Conjugación con glutatión: La mayor parte del tripéptido glutatión (glutamil-cisteinil-glicina) intracelular existe en la forma tiol (GSH). El GSH es un fuerte nucleófilo que inactiva fármacos electrófilos y carcinógenos mediante la formación de conjugados catalizados por las glutatión-transferasas (GST): localizadas principalmente en el citosol y mitocondrias. Las formas individuales de estas enzimas están formadas por subunidades: homodímeras o heterodímeras. Cada subunidad tiene actividad catalítica que es indepe de las otras subunidades, si bien los monómeros en estado disociado carecen de actividad alguna.

La actividad funcional de las GST es la destoxificación de xenobióticos, incluidos los fármacos y productos cancerígenos, en ocasiones provocan la producción de metabolitos activos capaces de rx con el ADN e iniciar la carcinogénesis. Estas enzimas son también inducibles por diferentes sustancias xenobióticas.

Conjugación con radicales sulfato:es una vía importante de la biotransf de grupos fenólico y de grupos hidroxilo alifáticos, así como de ciertos neurotransmisores, ácidos biliares e hidroxilaminas orgánicas. Las enz responsables de la conjugación con sulfato son las sulfotransferasas. La rx se lleva a cabo en el hígado y requiere una activación previa del SO2–. Los fármacos sulfoconjugados poseen radicales diversos: fenoles, esteroides fenólicos, esteroides alcohólicos, cloranfenicol, aminas aromáticas, etc.

Metilación: adición de radicales metilo a moléc farmacológicas, mediante la intervención de las metiltransferasas que se encuentran: hígado, glándulas suprarrenales, cerebro, etc. El grupo metilo ha de ser previamente activado en forma de S-adenosilmetionina (S-AM). Al ceder el grupo metilo, la S-AM se convierte en sulfoadenosilhomocisteína que se hidroliza en adenosilcisteína y homocisteína. Los principales grupos de metiltransferasas son:
Ø  O-metiltransferasas: sirven para metilar las catecolaminas y los fenoles (moléc esteroide del estradiol), y para sintetizar melatonina a partir de la N-acetilserotonina.
Ø  N-metiltransferasas: la feniletanolamina-N-metiltransferasa convierte la noradrenalina en adrenalina; otras sirven para metilar la histamina, y diversas aminas naturales (triptamina, tiramina, dopamina, etc.) y exógenas (anfetamina, efedrina, etc.).
Ø  S-metiltransferasa: mutilación del tiouracilo.
Ø  C-metiltransferasas: intervienen en la síntesis de productos endógenos.

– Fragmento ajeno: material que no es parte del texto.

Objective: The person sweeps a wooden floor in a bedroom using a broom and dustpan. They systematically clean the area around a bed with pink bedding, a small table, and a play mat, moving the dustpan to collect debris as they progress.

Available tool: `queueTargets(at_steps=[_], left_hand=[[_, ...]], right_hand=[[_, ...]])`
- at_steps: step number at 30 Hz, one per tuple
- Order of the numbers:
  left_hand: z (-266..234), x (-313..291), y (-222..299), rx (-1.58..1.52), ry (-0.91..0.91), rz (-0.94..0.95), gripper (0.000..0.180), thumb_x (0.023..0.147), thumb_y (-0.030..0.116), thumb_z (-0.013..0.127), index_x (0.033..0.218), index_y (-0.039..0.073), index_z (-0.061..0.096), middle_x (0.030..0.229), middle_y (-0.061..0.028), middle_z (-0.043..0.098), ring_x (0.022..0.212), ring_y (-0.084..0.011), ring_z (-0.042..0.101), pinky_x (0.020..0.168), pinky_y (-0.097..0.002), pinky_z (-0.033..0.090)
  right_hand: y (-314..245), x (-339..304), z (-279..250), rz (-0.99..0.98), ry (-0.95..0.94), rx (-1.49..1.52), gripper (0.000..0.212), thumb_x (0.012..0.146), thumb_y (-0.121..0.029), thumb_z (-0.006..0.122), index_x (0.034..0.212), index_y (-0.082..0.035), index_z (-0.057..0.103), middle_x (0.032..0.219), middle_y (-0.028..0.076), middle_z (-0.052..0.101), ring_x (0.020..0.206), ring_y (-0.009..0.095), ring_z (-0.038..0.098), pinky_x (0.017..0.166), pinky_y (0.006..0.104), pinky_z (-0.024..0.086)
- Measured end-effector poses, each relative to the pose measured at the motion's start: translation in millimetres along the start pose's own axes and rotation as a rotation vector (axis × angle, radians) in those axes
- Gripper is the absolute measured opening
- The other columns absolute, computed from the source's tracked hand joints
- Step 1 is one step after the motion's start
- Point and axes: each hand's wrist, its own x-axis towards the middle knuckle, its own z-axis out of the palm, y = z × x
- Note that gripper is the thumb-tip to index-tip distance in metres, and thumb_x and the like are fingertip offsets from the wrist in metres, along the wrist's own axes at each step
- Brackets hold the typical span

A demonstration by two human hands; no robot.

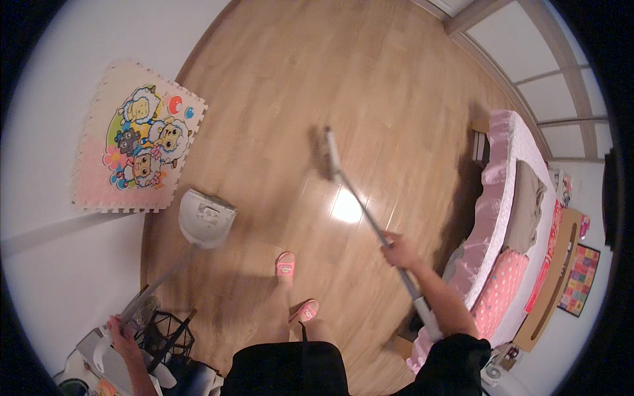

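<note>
My right hand (399,250) is closed around the grey pole of a broom (362,202), partway up. The broom's head (331,153) is over the wooden floor ahead of me, its bristle side turned left; whether it touches the floor I cannot tell. At the lower left my left hand (123,336) is wrapped around the upper handle of a long-handled dustpan. The pale grey dustpan (206,219) is ahead of that hand, near the left wall, below a foam mat. Both hands are apart, with my pink slippers (286,265) between the two tools.
A pink foam mat (135,142) with cartoon sheep leans on the left wall. On the right stands a bed (503,218) with a pink skirt and pillows. A black wire-frame stand (170,333) and cluttered furniture are by my left arm. Sliding doors (508,43) are at the far right.
</note>
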Motion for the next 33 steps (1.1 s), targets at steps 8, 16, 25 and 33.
queueTargets(at_steps=[8, 16, 25, 33], left_hand=[[-46.0, -17.4, 15.5, -0.048, 0.225, 0.140, 0.014, 0.084, 0.023, 0.046, 0.081, 0.010, 0.048, 0.074, 0.0045, 0.045, 0.054, -0.0025, 0.032, 0.047, -0.0165, 0.027], [-78.6, -16.2, 2.8, -0.172, 0.123, 0.069, 0.015, 0.082, 0.022, 0.049, 0.082, 0.007, 0.050, 0.067, 0.0029, 0.047, 0.049, -0.0037, 0.034, 0.045, -0.0181, 0.029], [-27.2, -20.7, -2.8, -0.098, 0.079, -0.111, 0.018, 0.083, 0.028, 0.045, 0.089, 0.011, 0.051, 0.082, 0.0023, 0.045, 0.073, -0.0072, 0.042, 0.058, -0.0182, 0.033], [165.2, -77.4, 87.8, 0.984, -0.027, 0.181, 0.021, 0.082, 0.012, 0.044, 0.090, -0.001, 0.057, 0.082, -0.0131, 0.056, 0.071, -0.0245, 0.048, 0.068, -0.0357, 0.040]], right_hand=[[-94.4, 79.2, 232.7, -0.289, -0.604, 0.133, 0.042, 0.072, -0.015, 0.054, 0.113, -0.009, 0.047, 0.069, 0.007, 0.057, 0.048, 0.011, 0.052, 0.042, 0.0242, 0.045], [-94.8, 155.4, 273.9, -0.507, -0.504, -0.097, 0.043, 0.069, -0.017, 0.060, 0.111, -0.011, 0.050, 0.065, 0.008, 0.057, 0.048, 0.012, 0.052, 0.041, 0.0258, 0.044], [-105.8, 148.5, -3.6, 0.042, -0.004, 0.336, 0.038, 0.075, -0.007, 0.053, 0.112, -0.007, 0.048, 0.053, 0.004, 0.048, 0.038, 0.009, 0.043, 0.034, 0.0220, 0.036], [-172.5, 181.0, 14.7, -0.104, -0.331, 0.481, 0.040, 0.075, -0.012, 0.055, 0.112, -0.001, 0.045, 0.057, 0.005, 0.051, 0.043, 0.009, 0.045, 0.037, 0.0223, 0.037]])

Conjugación con ribósidos y ribósido-fosfatos: Se forman ribonucleósidos y ribonucleótidos con fármacos
análogos de las purinas y pirimidinas.

FACTORES QUE MODIFICAN EL METABOLISMO DE LOS FÁRMACOS
Ø  temporales, comola edad;
Ø  genéticos, como el sexo y el control genético de la dotación enzimática
Ø  fisiológicos, como el embarazo;
Ø  ambientales, en función de la exposición a contaminantes ambientales
Ø  dietéticos, en función del tipo de dieta consumida y de los contaminantes alimentarios;
Ø  estados patológicos, como la insuficiencia hepática, y
Ø  Interacciones con otros fármacos capaces de modificar el metabolismo.
Así se explica que sean los procesos de biotransformación los principales responsables de las variaciones  interindividuales en los niveles plasmáticos tras una misma dosis y de las variaciones en el curso del tratamiento en un mismo enfermo.